Instructions for the task.
For each line of the material, write out an exact copy.
——
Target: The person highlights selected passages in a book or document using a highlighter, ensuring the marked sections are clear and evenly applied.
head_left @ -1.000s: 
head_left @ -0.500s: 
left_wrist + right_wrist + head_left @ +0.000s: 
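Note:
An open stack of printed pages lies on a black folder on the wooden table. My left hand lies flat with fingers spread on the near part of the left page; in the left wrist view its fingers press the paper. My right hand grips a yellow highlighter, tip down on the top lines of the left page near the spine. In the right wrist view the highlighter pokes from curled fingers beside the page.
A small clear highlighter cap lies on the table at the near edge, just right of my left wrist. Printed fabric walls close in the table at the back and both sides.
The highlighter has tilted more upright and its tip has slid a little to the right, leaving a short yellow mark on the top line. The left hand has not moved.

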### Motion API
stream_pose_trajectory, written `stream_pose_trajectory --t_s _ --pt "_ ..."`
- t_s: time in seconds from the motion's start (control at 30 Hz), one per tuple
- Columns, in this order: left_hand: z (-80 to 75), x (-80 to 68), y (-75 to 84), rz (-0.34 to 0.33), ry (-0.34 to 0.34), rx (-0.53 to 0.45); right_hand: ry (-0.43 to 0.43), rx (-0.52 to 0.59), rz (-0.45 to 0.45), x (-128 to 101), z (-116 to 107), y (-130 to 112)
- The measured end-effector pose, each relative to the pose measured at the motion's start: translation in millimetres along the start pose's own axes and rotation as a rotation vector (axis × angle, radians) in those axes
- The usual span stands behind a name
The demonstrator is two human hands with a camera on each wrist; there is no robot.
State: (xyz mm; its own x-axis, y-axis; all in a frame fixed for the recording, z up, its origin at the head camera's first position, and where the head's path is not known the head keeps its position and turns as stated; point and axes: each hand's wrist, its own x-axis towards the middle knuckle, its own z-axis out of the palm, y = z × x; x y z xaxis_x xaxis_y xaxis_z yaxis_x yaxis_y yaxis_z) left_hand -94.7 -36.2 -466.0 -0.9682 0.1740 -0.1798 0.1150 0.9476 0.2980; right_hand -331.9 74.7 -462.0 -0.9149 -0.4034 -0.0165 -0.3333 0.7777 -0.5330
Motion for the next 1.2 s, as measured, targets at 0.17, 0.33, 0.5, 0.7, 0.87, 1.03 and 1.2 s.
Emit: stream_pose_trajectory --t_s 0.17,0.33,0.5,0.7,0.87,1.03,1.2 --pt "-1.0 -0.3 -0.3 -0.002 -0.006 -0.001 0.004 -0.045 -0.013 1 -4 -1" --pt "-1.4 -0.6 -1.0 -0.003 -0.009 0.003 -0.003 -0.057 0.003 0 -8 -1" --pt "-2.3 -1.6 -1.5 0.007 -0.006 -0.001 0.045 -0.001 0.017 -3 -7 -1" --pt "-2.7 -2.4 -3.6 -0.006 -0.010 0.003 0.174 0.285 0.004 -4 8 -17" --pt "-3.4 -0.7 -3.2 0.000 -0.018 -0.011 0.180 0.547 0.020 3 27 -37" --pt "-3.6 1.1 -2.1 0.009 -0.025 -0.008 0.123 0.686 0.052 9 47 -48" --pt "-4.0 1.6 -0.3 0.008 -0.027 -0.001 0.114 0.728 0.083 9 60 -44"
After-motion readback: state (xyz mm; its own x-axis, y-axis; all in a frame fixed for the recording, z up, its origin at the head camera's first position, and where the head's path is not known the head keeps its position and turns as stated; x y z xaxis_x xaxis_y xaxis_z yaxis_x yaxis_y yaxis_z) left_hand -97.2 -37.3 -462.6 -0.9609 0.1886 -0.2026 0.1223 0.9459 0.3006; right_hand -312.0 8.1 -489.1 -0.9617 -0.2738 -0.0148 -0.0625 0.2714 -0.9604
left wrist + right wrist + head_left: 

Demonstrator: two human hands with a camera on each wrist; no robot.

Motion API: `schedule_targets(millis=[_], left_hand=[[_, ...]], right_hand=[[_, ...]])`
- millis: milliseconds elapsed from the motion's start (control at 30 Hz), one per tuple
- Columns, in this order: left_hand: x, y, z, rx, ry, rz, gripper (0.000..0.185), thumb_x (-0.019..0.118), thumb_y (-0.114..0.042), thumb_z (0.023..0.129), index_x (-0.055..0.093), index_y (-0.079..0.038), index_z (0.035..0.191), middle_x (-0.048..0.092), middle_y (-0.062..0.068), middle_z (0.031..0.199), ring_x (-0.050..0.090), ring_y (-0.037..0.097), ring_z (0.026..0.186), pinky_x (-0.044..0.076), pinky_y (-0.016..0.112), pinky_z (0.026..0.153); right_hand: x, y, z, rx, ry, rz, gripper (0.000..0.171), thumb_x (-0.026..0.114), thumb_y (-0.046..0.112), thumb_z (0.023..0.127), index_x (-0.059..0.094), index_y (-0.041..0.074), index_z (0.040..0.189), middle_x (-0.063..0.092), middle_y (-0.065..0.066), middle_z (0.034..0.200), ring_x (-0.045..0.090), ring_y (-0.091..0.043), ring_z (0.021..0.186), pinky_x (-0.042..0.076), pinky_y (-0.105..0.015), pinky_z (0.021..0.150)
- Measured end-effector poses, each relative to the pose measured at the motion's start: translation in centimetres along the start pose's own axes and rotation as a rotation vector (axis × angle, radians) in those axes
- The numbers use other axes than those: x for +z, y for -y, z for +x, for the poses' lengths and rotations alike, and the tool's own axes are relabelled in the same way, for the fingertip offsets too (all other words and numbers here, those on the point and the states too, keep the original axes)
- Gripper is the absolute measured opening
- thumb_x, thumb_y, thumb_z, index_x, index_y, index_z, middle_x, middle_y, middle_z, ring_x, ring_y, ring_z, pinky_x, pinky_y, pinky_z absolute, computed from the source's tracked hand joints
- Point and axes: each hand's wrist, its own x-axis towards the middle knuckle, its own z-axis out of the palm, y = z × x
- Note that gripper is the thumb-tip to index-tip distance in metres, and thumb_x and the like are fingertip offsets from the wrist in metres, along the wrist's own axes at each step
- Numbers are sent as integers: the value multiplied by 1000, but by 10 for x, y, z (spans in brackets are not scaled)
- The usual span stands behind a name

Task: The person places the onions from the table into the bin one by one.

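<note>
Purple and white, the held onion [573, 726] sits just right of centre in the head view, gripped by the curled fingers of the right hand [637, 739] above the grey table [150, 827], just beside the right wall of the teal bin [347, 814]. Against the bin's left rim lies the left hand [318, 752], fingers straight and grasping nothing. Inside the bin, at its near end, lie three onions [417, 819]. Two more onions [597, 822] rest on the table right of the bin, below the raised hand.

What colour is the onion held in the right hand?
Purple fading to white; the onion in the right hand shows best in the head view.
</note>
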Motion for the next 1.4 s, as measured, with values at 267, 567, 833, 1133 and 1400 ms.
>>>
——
Result below.
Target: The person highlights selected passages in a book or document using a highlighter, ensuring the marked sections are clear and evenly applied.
head_left @ -1.000s: 
head_left @ -0.500s: 
left_wrist + right_wrist + head_left @ +0.000s: 
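Note:
An open stack of printed pages lies on a black folder on the wooden table. My left hand lies flat with fingers spread on the near part of the left page; in the left wrist view its fingers press the paper. My right hand grips a yellow highlighter, tip down on the top lines of the left page near the spine. In the right wrist view the highlighter pokes from curled fingers beside the page.
A small clear highlighter cap lies on the table at the near edge, just right of my left wrist. Printed fabric walls close in the table at the back and both sides.
The highlighter has tilted more upright and its tip has slid a little to the right, leaving a short yellow mark on the top line. The left hand has not moved.
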
### Motion API
stream_pose_trajectory, written `stream_pose_trajectory --t_s _ --pt "_ ..."`
- t_s: time in seconds from the motion's start (control at 30 Hz), one per tuple
- Columns, in this order: left_hand: z (-80 to 75), x (-80 to 68), y (-75 to 84), rz (-0.34 to 0.33), ry (-0.34 to 0.34), rx (-0.53 to 0.45); right_hand: ry (-0.43 to 0.43), rx (-0.52 to 0.59), rz (-0.45 to 0.45), x (-128 to 101), z (-116 to 107), y (-130 to 112)
- The measured end-effector pose, each relative to the pose measured at the motion's start: translation in millimetres along the start pose's own axes and rotation as a rotation vector (axis × angle, radians) in those axes
- The usual span stands behind a name
The demonstrator is two human hands with a camera on each wrist; there is no robot.
State: (xyz mm; its own x-axis, y-axis; all in a frame fixed for the recording, z up, its origin at the head camera's first position, and where the head's path is not known the head keeps its position and turns as stated; point and axes: each hand's wrist, its own x-axis towards the middle knuckle, its own z-axis out of the palm, y = z × x; x y z xaxis_x xaxis_y xaxis_z yaxis_x yaxis_y yaxis_z) left_hand -94.7 -36.2 -466.0 -0.9682 0.1740 -0.1798 0.1150 0.9476 0.2980; right_hand -331.9 74.7 -462.0 -0.9149 -0.4034 -0.0165 -0.3333 0.7777 -0.5330
Motion for the next 1.2 s, as measured, targets at 0.17, 0.33, 0.5, 0.7, 0.87, 1.03 and 1.2 s.
Emit: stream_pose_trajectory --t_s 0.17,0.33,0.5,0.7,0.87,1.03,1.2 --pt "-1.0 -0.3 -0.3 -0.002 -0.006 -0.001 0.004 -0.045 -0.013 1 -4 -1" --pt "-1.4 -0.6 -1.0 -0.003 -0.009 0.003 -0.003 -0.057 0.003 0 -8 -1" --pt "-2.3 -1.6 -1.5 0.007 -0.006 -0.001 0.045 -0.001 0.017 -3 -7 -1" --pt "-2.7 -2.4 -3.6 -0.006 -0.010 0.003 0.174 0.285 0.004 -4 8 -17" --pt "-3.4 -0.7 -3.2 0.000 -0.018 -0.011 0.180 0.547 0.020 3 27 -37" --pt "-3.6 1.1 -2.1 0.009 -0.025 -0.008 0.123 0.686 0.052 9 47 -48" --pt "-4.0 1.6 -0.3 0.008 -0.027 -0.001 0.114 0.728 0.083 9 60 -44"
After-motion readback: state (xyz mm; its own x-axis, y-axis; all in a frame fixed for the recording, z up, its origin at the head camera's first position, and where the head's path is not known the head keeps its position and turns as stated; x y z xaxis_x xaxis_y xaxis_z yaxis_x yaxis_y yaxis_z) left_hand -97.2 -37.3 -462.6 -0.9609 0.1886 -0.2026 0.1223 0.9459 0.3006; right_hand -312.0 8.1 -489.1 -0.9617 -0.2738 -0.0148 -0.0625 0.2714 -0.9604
left wrist + right wrist + head_left: 

Demonstrator: two human hands with a camera on each wrist; no robot.

Motion API: `schedule_targets(millis=[_], left_hand=[[_, ...]], right_hand=[[_, ...]])`
- millis: milliseconds elapsed from the motion's start (control at 30 Hz), one per tuple
- Columns, in this order: left_hand: x, y, z, rx, ry, rz, gripper (0.000..0.185), thumb_x (-0.019..0.118), thumb_y (-0.114..0.042), thumb_z (0.023..0.129), index_x (-0.055..0.093), index_y (-0.079..0.038), index_z (0.035..0.191), middle_x (-0.048..0.092), middle_y (-0.062..0.068), middle_z (0.031..0.199), ring_x (-0.050..0.090), ring_y (-0.037..0.097), ring_z (0.026..0.186), pinky_x (-0.044..0.076), pinky_y (-0.016..0.112), pinky_z (0.026..0.153); right_hand: x, y, z, rx, ry, rz, gripper (0.000..0.171), thumb_x (-0.026..0.114), thumb_y (-0.046..0.112), thumb_z (0.023..0.127), index_x (-0.059..0.094), index_y (-0.041..0.074), index_z (0.040..0.189), middle_x (-0.063..0.092), middle_y (-0.065..0.066), middle_z (0.034..0.200), ring_x (-0.045..0.090), ring_y (-0.091..0.043), ring_z (0.021..0.186), pinky_x (-0.042..0.076), pinky_y (-0.105..0.015), pinky_z (0.021..0.150)
- Measured end-effector poses, each relative to the pose measured at the motion's start: translation in centimetres along the start pose's own axes and rotation as a rotation vector (axis × angle, radians) in those axes
- The numbers use other axes than those: x for +z, y for -y, z for +x, for the poses' lengths and rotations alike, and the tool's own axes are relabelled in the same way, for the fingertip offsets too (all other words and numbers here, those on the point and the states too, keep the original axes)
- Gripper is the absolute measured opening
- thumb_x, thumb_y, thumb_z, index_x, index_y, index_z, middle_x, middle_y, middle_z, ring_x, ring_y, ring_z, pinky_x, pinky_y, pinky_z absolute, computed from the source's tracked hand joints
- Point and axes: each hand's wrist, its own x-axis towards the middle knuckle, its own z-axis out of the palm, y = z × x
- Note that gripper is the thumb-tip to index-tip distance in metres, and thumb_x and the like are fingertip offsets from the wrist in metres, along the wrist's own axes at each step
- Numbers are sent as integers: the value multiplied by 1000, but by 10 for x, y, z (spans in brackets are not scaled)
- The usual span stands behind a name

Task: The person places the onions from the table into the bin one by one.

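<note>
Purple and white, the held onion [573, 726] sits just right of centre in the head view, gripped by the curled fingers of the right hand [637, 739] above the grey table [150, 827], just beside the right wall of the teal bin [347, 814]. Against the bin's left rim lies the left hand [318, 752], fingers straight and grasping nothing. Inside the bin, at its near end, lie three onions [417, 819]. Two more onions [597, 822] rest on the table right of the bin, below the raised hand.

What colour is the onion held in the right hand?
Purple fading to white; the onion in the right hand shows best in the head view.
</note>
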Motion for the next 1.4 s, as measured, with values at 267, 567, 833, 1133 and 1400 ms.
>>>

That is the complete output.